Ne yazık ki düşünen birçok insan, kendilerine yansıyan bu çarpık olguyu İslam olarak anlamışlar ve bu anlayışla İslam'a karşı olumsuz tavır takınmışlardır. İslam'a talip olan insanların bile, gerçek bir İslam'ı kavrayamadıkları bir dönemde; kendilerine yansıyan çarpık din anlayışına karşı çıkan zümreyi "Gerçek İslam'a karşı çıkıyorlar!." diyerek 'Harbi' olarak yaftalamak haksızlıktır. Değil günümüzde, cumhuriyete geçiş döneminde bile dine karşı tavır koyanların, gerçek İslam'a mı yoksa bid'atlar, hurafeler ve saltanat sistemiyle gölgelenen din anlayışına mı tavır gösterdikleri, incelenmesi ve göz önüne getirilmesi gereken bir meseledir.
Yaşadığımız çağda müslüman aydın, müslüman entelektüel kimlikleriyle ortaya çıkan ve İslam'a göre yabancı olan bu kimliklerle meselelere çözüm arayan bir zümre bulunmaktadır.
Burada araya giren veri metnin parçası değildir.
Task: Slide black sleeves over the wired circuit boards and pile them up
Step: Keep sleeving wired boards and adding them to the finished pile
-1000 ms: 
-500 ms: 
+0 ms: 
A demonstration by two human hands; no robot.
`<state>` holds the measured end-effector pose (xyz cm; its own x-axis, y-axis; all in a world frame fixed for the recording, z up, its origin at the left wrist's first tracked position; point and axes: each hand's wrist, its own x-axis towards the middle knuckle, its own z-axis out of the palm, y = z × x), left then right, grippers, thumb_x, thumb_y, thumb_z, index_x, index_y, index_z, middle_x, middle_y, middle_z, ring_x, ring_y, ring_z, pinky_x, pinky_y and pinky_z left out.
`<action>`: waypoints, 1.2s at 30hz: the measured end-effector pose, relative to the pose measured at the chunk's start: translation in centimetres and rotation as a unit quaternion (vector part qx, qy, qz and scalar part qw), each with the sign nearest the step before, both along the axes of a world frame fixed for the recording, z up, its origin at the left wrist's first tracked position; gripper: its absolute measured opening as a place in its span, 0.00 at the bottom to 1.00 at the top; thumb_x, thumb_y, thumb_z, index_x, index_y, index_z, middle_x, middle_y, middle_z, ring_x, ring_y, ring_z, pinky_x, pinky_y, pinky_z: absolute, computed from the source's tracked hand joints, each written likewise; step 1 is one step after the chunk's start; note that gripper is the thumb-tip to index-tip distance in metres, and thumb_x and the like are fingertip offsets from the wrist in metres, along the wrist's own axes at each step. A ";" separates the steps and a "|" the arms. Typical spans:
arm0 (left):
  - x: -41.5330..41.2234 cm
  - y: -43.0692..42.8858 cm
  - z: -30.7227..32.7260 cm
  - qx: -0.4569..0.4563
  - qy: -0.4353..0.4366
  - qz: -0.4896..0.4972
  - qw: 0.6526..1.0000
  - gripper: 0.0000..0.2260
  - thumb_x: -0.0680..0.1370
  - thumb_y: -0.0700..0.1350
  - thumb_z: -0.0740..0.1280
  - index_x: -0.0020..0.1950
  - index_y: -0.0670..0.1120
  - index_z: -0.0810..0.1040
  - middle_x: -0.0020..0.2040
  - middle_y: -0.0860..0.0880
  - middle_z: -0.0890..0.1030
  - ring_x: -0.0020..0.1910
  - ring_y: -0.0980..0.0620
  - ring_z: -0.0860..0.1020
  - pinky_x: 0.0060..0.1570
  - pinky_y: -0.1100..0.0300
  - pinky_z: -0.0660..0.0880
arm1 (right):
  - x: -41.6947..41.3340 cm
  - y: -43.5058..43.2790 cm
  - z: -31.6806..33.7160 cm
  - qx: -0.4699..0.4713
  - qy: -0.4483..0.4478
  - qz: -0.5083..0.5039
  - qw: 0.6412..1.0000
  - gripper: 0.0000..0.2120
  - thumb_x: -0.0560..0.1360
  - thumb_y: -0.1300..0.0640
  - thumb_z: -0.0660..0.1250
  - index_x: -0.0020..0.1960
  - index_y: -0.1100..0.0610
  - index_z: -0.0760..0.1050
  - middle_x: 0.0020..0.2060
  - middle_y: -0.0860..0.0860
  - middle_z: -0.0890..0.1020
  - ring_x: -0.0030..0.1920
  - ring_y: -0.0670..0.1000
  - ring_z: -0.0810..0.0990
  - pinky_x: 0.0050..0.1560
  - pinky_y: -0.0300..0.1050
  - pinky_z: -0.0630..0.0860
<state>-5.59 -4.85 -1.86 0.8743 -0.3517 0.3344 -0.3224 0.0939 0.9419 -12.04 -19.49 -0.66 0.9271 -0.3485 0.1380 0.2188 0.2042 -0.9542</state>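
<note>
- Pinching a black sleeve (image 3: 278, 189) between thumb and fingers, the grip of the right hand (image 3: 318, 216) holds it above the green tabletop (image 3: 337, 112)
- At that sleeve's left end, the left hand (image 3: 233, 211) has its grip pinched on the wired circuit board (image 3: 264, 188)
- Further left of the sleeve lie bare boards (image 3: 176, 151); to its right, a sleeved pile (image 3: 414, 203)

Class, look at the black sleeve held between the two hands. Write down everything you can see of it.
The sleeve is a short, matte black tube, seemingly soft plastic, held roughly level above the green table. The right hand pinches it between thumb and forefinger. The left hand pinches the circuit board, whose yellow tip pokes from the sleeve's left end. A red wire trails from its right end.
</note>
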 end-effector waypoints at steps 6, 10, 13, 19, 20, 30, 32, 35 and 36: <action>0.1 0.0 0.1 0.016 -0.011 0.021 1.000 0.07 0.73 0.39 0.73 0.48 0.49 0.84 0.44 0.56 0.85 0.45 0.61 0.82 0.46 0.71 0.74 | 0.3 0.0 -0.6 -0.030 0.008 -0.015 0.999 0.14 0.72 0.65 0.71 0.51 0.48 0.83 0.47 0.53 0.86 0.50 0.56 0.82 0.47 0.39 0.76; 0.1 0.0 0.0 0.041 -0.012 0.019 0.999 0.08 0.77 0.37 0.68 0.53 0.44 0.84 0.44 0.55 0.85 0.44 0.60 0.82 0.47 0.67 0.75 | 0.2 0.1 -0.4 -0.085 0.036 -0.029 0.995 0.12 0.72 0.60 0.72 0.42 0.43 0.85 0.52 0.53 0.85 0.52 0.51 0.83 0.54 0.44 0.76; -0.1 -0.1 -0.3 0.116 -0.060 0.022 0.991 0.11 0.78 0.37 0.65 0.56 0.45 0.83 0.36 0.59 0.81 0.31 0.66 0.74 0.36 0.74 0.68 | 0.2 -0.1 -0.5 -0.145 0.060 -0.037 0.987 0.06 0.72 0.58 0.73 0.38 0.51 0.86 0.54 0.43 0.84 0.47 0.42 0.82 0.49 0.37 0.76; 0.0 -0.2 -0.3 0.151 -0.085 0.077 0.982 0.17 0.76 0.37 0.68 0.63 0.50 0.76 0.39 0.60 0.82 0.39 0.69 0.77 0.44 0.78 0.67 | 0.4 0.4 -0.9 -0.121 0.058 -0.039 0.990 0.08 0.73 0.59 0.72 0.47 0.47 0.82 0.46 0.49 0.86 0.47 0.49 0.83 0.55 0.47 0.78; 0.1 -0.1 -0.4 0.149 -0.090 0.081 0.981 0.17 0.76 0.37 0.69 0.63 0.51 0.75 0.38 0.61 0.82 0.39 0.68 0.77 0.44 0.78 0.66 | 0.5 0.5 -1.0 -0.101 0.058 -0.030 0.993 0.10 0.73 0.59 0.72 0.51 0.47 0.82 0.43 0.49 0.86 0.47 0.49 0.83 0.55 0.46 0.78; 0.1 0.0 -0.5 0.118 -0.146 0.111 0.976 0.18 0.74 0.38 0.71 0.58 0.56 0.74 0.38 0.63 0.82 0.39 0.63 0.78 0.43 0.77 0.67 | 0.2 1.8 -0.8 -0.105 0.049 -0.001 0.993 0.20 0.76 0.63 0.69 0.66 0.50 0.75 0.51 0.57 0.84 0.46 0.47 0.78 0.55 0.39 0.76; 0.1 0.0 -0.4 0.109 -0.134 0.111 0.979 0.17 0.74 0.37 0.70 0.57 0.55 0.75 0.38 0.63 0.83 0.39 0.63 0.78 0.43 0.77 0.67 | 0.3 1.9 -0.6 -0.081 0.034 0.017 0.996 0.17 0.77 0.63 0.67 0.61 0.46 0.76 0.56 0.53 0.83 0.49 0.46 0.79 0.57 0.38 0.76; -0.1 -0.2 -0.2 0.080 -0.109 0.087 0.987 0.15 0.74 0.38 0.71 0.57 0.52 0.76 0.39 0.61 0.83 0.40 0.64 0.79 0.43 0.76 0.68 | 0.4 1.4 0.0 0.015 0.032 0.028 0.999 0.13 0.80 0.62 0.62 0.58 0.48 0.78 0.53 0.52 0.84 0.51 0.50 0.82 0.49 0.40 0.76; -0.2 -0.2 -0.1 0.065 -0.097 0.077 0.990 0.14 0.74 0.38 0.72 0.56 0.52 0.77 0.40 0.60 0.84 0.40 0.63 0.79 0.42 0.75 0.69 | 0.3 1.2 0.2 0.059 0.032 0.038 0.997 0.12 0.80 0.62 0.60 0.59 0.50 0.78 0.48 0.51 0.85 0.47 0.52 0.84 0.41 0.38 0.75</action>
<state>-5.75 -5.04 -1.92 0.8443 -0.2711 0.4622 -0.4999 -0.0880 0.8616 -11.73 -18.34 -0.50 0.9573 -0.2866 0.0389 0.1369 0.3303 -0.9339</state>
Doğu-Batı ilişkisini inceleyerek doğunun içinde bulunduğu vahim durumu, Batı sapıklığının bir yansıması olarak gören bu aydınlar, çözüm konusunda karşı oldukları batının tesirinde kalmaktadırlar. Batı anlayışının kökeninde, herhangi bir olumsuz durumla karşılaşıldığı zaman bu olumsuz durumu meydana getiren dış sebeplere yönelme ve sebeplere karşı mücadele vardır. Bu batıcı yaklaşım, kendilerine müslüman entelektüel denilen kesim üzerinde de görülmektedir. Bu kimselere göre yegane suçlu ve menfi durumların yegane müsebbibi Batı'dır.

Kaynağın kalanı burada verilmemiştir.